Durante o Carnaval, o número de atendimentos nos serviços de emergência cresce todos os anos. Em algumas capitais brasileiras, esse aumento já chegou a quase 20% no período, principalmente devido a casos de desidratação, quedas, intoxicações, brigas e outros acidentes que poderiam ser evitados.

A paramédica brasileira Priscila Currie, formada desde 2014 pela St George’s University of London e conhecida nas redes sociais como @priscila_paramedica_londres, explica o que um grupo de 08 amigos atentos costuma fazer para aproveitar a folia com mais segurança.
1. João bebe álcool, mas intercala com água:
· Ele bebe, depois bebe água. E faz isso de novo ao longo do dia.

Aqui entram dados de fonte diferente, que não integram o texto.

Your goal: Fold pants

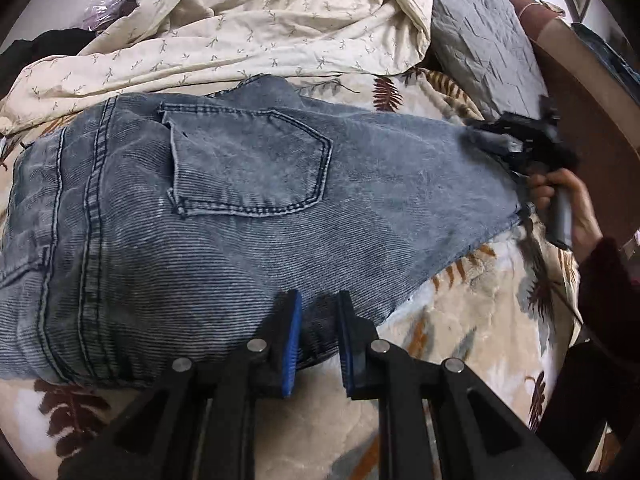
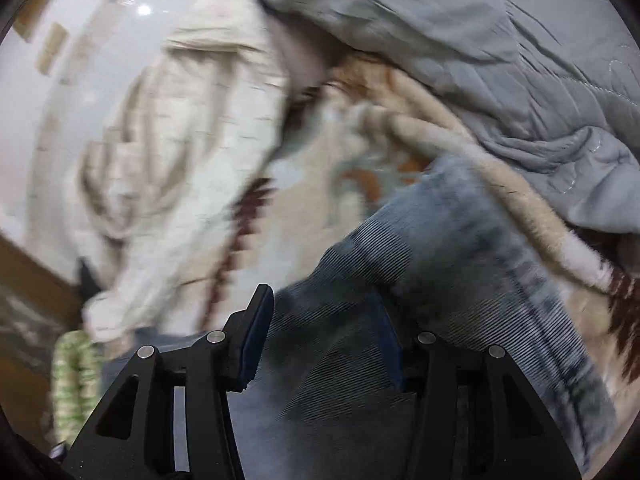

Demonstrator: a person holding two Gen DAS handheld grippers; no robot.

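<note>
Blue-grey jeans [image 1: 224, 216] lie folded on the patterned bed blanket, back pocket [image 1: 248, 164] up. My left gripper [image 1: 318, 336] sits at the jeans' near edge, its blue pads a small gap apart with denim between them. In the left wrist view my right gripper [image 1: 516, 140] holds the far right end of the jeans, a hand on its handle. In the blurred right wrist view the right gripper [image 2: 324, 340] has denim [image 2: 420, 264] bunched between its fingers; the right pad is partly hidden by cloth.
A cream leaf-print duvet [image 1: 256, 28] is heaped behind the jeans. A grey quilted pillow [image 1: 484, 44] lies at the back right, and shows in the right wrist view [image 2: 460, 32]. A brown wooden bed frame [image 1: 592, 120] runs along the right. The fleece blanket [image 1: 460, 340] covers the bed.
</note>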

· Hidratação não acontece de uma vez só, acontece gradualmente.
· No calor, dançando e suando, o corpo precisa de mais líquido do que o habitual.
2. Maria evita copo de vidro e não usa chinelo de dedo:
· No Carnaval anterior, ela tomou sete pontos no pé e precisou tratar uma infecção séria com antibiótico depois de se cortar em um vidro no chão.
· Além do vidro, às vezes há objetos perigosos no chão, como seringas descartadas que podem carregar doenças.
3. Patrícia presta atenção de onde vem a bebida:
· Lacre estranho, garrafa reutilizada, preço bom demais.
· Patrícia não se arrisca. Casos de intoxicação por bebidas adulteradas ainda acontecem.
4. Pedro presta atenção aos sinais do próprio corpo:
· Calor, horas em pé, multidão e desidratação derrubam muita gente que nem bebeu tanto assim.
· Quando sente tontura, fraqueza ou mal-estar, Pedro faz uma pausa, procura sombra e se hidrata.
5. Ana combina um ponto de encontro antes de sair:
· Celular acaba, sinal falha e multidão separa.
· Combinar antes evita muito estresse depois.
6. Rafael evita brigas e confusões:
· Discussões em festas podem escalar rápido e ninguém sabe como uma briga vai terminar.
· Se o clima pesa, Rafael prefere se afastar e continuar a festa em outro lugar. Para ele, não vale a pena arriscar a própria segurança ou a dos amigos por orgulho.
7. Carla sabe que Carnaval não é desculpa para assédio:
· Quando algo a deixa desconfortável, ela procura ajuda, segurança ou a polícia.
· Assédio é crime. Tocar no corpo de alguém sem autorização é crime. Abordagens de cunho sexual sem consentimento podem configurar crime e devem ser denunciadas.
8. Lucas sempre leva um pequeno kit na mochila:
· Protetor solar, curativos, carregador portátil, lenço umedecido e um lanche simples, como uma barrinha de cereal ou uma paçoca.
· Beber álcool sem se alimentar aumenta muito a chance de acabar passando mal.
“A maioria dos atendimentos que vemos em festas poderia ser evitada com cuidados simples”, explica a paramédica.